Carryover of pesticide effects to non-polluted patches

In this post, Ralf Schäfer talks about their recently published paper “Assessing recovery of stream insects from pesticides using a two-patch metapopulation model”.

Pesticides are widely applied in conventional agriculture. Subsequently, parts of the applied amounts are often translocated into neighbouring environments such as streams.
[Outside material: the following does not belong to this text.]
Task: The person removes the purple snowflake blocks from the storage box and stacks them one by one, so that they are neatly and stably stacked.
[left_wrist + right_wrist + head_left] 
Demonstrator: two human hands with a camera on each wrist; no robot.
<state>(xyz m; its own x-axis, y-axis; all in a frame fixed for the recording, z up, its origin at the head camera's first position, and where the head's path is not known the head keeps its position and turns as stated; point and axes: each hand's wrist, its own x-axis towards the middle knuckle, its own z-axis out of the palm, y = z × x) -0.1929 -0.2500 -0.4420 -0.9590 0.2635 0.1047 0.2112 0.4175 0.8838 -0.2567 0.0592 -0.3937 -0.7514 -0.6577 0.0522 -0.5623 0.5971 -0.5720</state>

Several studies found that pesticide runoff from agricultural areas can affect local stream invertebrate communities, which contribute to important ecosystem services. These effects can range from reductions of growth (sublethal effects) to immediate mortality (lethal effects). Pesticide risk management aims at avoiding unacceptable effects of pesticide use. Transient effects, i.e. if recovery occurs under experimental conditions, are typically regarded as acceptable.

In our study, we investigated how different scenarios of sublethal and lethal effects influence the recovery time of a sensitive model invertebrate population. Importantly, populations are not isolated but often connected in the real world (so-called meta-populations) and we also studied how effects in a polluted patch affect non-polluted upstream populations using a meta-population model.

Schematic display of pesticide effect on an invertebrate population in an ecological model (graphic by R. B. Schäfer)

We found that populations connected through migration are buffered against extinction from pesticide effects. However, migration had ambivalent effects: it lead overall to slightly faster recovery of the polluted population, but also to a carryover of the pesticide effect from the polluted downstream to the non-polluted upstream population. Our study highlights the important role of the landscape context for pesticide effects, where migration can buffer against effects, but also carries effects over to non-polluted patches.

The paper authored by Ralf B. Schäfer, Bernhard Kühn, Larissa Hauer and Mira Kattwinkel was published in Science of the Total Environment. The paper is freely downloadable until mid-September and the computer code is accessible via github.